- _DESCRIPTION OF THE TASK_
Copy the data verbatim and leave out every picture.

- _RECORDS TO USE_
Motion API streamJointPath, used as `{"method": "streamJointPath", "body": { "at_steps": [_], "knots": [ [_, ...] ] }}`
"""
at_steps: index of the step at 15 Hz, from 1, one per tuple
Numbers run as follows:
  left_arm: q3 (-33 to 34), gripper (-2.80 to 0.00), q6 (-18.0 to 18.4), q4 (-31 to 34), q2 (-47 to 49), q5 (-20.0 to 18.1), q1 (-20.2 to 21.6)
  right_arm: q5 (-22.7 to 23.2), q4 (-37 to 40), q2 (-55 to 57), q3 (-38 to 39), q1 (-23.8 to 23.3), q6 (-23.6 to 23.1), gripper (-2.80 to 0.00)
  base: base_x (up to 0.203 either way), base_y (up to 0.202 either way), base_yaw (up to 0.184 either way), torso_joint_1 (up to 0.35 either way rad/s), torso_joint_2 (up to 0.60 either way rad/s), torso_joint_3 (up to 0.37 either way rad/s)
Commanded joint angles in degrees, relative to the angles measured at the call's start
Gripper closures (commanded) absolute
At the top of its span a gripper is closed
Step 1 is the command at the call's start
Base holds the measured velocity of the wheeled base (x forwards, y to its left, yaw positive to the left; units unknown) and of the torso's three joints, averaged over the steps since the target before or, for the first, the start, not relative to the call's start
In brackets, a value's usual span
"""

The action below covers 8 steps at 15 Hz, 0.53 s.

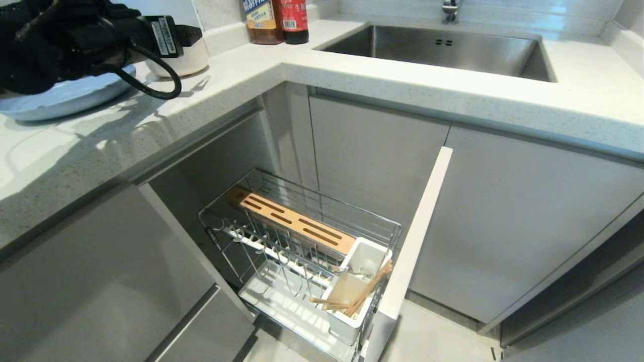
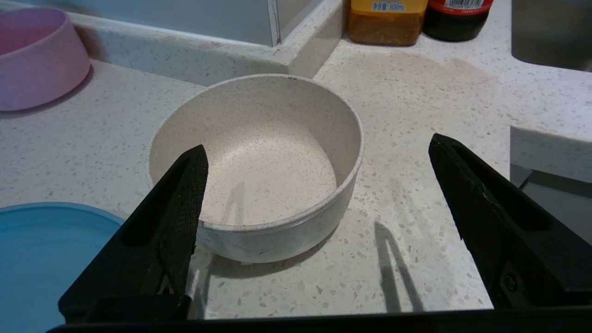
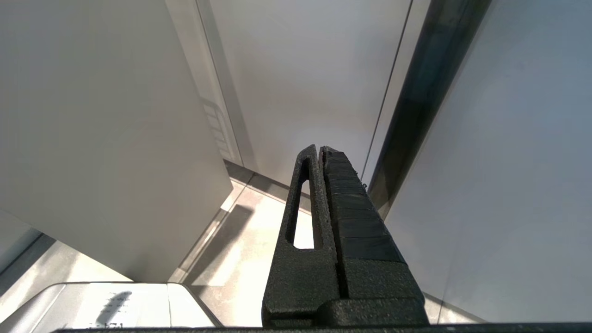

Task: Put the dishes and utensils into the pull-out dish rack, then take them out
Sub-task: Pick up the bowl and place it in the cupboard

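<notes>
Left gripper (image 2: 319,148) jaws wide apart, empty, over off-white bowl (image 2: 256,169) sitting on worktop (image 2: 416,115) beside blue plate (image 2: 41,249). Pull-out dish rack (image 1: 302,261) open below, chopsticks (image 1: 359,296) in its holder. Right gripper (image 3: 321,150) jaws closed, parked low.

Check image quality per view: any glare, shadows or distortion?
Head view: wide-angle bend in the speckled white countertop edges, window glare at its far left. Left wrist view: sharp; thin jaw shadows fall on the counter and inside the speckled off-white bowl. Right wrist view: blown-out floor patch beside the shut right gripper.
</notes>
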Motion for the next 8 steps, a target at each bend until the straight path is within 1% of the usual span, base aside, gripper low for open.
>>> {"method": "streamJointPath", "body": {
  "at_steps": [1, 3, 8],
  "knots": [
    [0.0, -2.80, -0.1, 0.0, 0.3, -0.2, 0.0, 0.0, -0.1, 0.0, 0.1, 0.0, 0.0, 0.00, 0.000, 0.000, 0.000, 0.000, 0.00, 0.000],
    [0.0, -2.80, -0.3, 1.1, 0.3, -1.0, 0.1, 0.0, 0.0, 0.0, 0.1, 0.0, 0.0, 0.00, 0.000, 0.000, 0.000, 0.000, 0.00, 0.000],
    [0.1, -2.80, -3.0, 6.2, -0.1, -4.0, 0.8, 0.0, -0.1, 0.0, 0.1, 0.0, 0.0, 0.00, 0.000, 0.000, 0.000, 0.000, 0.00, 0.000]
  ]
}}
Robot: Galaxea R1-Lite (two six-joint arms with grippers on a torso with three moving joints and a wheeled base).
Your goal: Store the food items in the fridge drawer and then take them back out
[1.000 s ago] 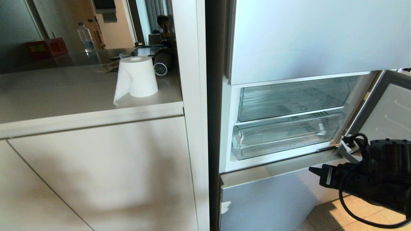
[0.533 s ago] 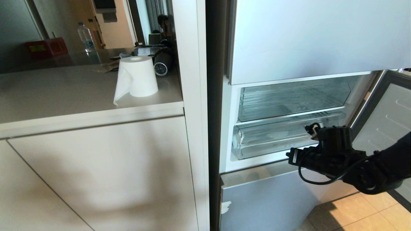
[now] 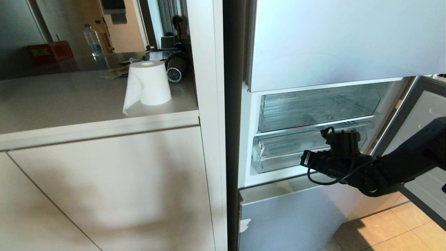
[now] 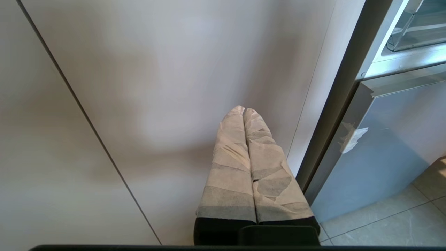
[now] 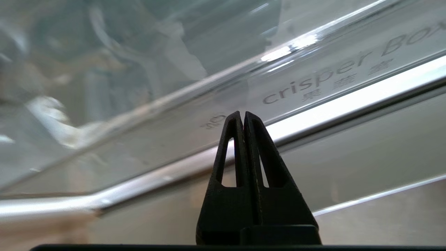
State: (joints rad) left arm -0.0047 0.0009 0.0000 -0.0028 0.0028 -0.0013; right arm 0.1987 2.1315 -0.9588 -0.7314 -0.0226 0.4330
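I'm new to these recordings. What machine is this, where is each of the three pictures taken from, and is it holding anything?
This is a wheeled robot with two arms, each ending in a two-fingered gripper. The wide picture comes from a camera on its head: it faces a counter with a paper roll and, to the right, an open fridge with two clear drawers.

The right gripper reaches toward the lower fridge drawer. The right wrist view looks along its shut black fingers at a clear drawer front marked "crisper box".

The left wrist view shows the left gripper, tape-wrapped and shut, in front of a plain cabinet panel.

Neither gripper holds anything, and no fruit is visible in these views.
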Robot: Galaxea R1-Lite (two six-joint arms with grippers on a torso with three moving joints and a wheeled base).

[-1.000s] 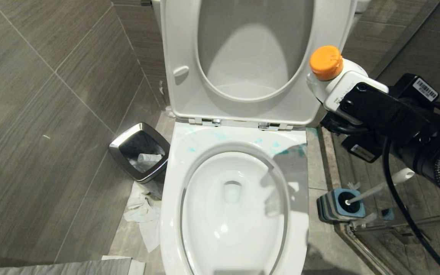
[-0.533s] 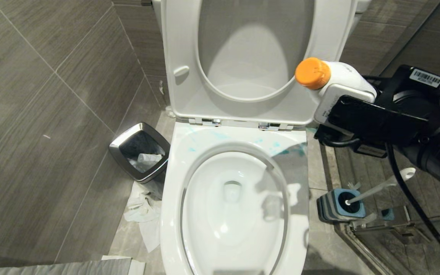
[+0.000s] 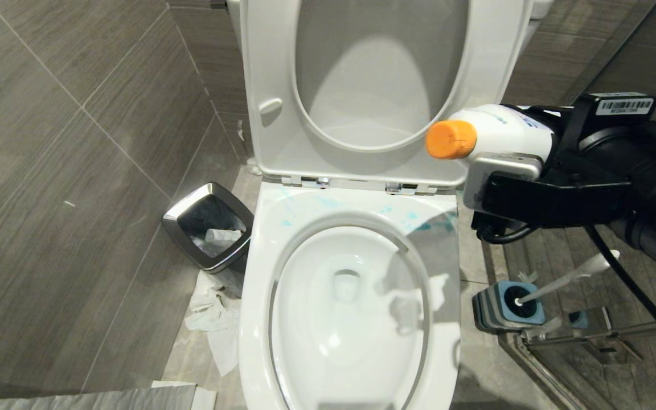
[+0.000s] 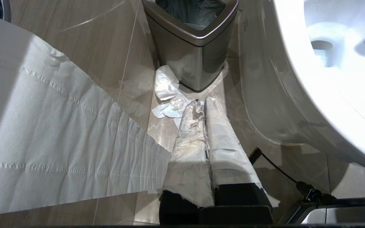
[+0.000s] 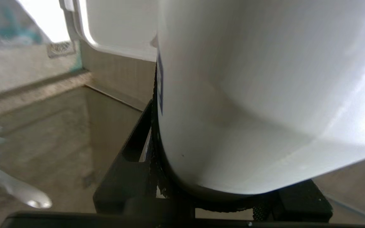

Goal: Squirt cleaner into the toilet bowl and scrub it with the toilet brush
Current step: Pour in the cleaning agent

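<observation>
One small square steel bin (image 3: 208, 225) stands at the far left against the grey tiled wall, with crumpled paper (image 3: 214, 319) on the floor in front of it. Low beside it, seen only in the left wrist view, the left gripper (image 4: 201, 106) hangs with its paper-wrapped fingers pressed together, holding nothing. Next comes the toilet bowl (image 3: 259, 296), glossy white, its seat and lid raised upright; turquoise smears of cleaner (image 3: 436, 223) streak the back of the broad rim near the chrome hinges, heaviest at the rear right corner. Above that corner the right gripper (image 3: 501, 171) is clamped on a white bottle (image 3: 504, 134) lying nearly level, its orange cap (image 3: 450, 139) pointing left in front of the raised seat. Farthest right, on the floor beside the bowl, the toilet brush (image 3: 567, 279) sits in its blue-and-grey holder (image 3: 504, 307), dark bristle head inside, slim white handle leaning out to the right
</observation>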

- _SOLUTION TO THE PROBLEM_
Motion API streamJointPath, used as `{"method": "streamJointPath", "body": { "at_steps": [_], "knots": [ [_, ...] ] }}`
"""
at_steps: index of the step at 15 Hz, from 1, one per tuple
Numbers run as follows:
  left_arm: q3 (-33 to 34), gripper (-2.80 to 0.00), q6 (-18.0 to 18.4), q4 (-31 to 34), q2 (-47 to 49), q5 (-20.0 to 18.1), q1 (-20.2 to 21.6)
  right_arm: q5 (-22.7 to 23.2), q4 (-37 to 40), q2 (-55 to 57), q3 (-38 to 39), q1 (-23.8 to 23.3), q6 (-23.6 to 23.1), gripper (-2.80 to 0.00)
  base: base_x (up to 0.203 either way), base_y (up to 0.202 either way), base_yaw (up to 0.184 either way), torso_joint_1 (up to 0.35 either way rad/s), torso_joint_2 (up to 0.60 either way rad/s), torso_joint_3 (up to 0.37 either way rad/s)
Commanded joint angles in degrees, relative to the angles measured at the call's start
Gripper closures (commanded) absolute
At the top of its span a gripper is closed
Step 1 is the command at the call's start
Base holds the measured velocity of the wheeled base (x forwards, y to its left, yaw positive to the left; units unknown) and of the torso's three joints, averaged over the steps since the target before or, for the first, the start, not relative to the call's start
In brackets, a value's usual span
"""

The action below covers 8 steps at 15 Hz, 0.53 s.


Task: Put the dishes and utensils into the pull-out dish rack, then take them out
Sub-task: Pick up the bowl and place it in the cupboard

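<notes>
Left gripper (image 2: 319,148) jaws wide apart, empty, over off-white bowl (image 2: 256,169) sitting on worktop (image 2: 416,115) beside blue plate (image 2: 41,249). Pull-out dish rack (image 1: 302,261) open below, chopsticks (image 1: 359,296) in its holder. Right gripper (image 3: 321,150) jaws closed, parked low.

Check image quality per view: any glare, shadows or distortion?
Head view: wide-angle bend in the speckled white countertop edges, window glare at its far left. Left wrist view: sharp; thin jaw shadows fall on the counter and inside the speckled off-white bowl. Right wrist view: blown-out floor patch beside the shut right gripper.
</notes>
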Motion for the next 8 steps, a target at each bend until the straight path is within 1% of the usual span, base aside, gripper low for open.
>>> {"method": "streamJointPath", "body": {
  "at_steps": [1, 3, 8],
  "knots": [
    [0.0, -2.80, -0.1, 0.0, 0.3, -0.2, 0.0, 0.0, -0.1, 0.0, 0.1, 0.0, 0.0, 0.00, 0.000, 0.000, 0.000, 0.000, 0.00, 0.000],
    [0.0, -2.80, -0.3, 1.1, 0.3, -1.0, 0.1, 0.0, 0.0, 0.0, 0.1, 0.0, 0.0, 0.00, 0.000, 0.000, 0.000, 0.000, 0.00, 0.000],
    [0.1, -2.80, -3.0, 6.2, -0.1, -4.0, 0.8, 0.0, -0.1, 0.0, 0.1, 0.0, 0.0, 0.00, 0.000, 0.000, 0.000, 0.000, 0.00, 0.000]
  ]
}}
Robot: Galaxea R1-Lite (two six-joint arms with grippers on a torso with three moving joints and a wheeled base).
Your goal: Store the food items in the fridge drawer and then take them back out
[1.000 s ago] 
[0.533 s ago] 
[now] 
[now] 
[now] 
State: (joints rad) left arm -0.0047 0.0009 0.0000 -0.0028 0.0028 -0.0013; right arm 0.1987 2.1315 -0.9588 -0.7314 -0.0226 0.4330
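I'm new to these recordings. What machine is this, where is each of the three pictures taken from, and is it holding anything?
This is a wheeled robot with two arms, each ending in a two-fingered gripper. The wide picture comes from a camera on its head: it faces a counter with a paper roll and, to the right, an open fridge with two clear drawers.

The right gripper reaches toward the lower fridge drawer. The right wrist view looks along its shut black fingers at a clear drawer front marked "crisper box".

The left wrist view shows the left gripper, tape-wrapped and shut, in front of a plain cabinet panel.

Neither gripper holds anything, and no fruit is visible in these views.
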Robot: Galaxea R1-Lite (two six-joint arms with grippers on a torso with three moving joints and a wheeled base).

[-1.000s] 
[-0.533s] 
[+0.000s] 
[+0.000s] 
[+0.000s] 

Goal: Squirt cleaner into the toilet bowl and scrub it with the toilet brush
Current step: Pour in the cleaning agent

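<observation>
One small square steel bin (image 3: 208, 225) stands at the far left against the grey tiled wall, with crumpled paper (image 3: 214, 319) on the floor in front of it. Low beside it, seen only in the left wrist view, the left gripper (image 4: 201, 106) hangs with its paper-wrapped fingers pressed together, holding nothing. Next comes the toilet bowl (image 3: 259, 296), glossy white, its seat and lid raised upright; turquoise smears of cleaner (image 3: 436, 223) streak the back of the broad rim near the chrome hinges, heaviest at the rear right corner. Above that corner the right gripper (image 3: 501, 171) is clamped on a white bottle (image 3: 504, 134) lying nearly level, its orange cap (image 3: 450, 139) pointing left in front of the raised seat. Farthest right, on the floor beside the bowl, the toilet brush (image 3: 567, 279) sits in its blue-and-grey holder (image 3: 504, 307), dark bristle head inside, slim white handle leaning out to the right
</observation>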

This is the complete output.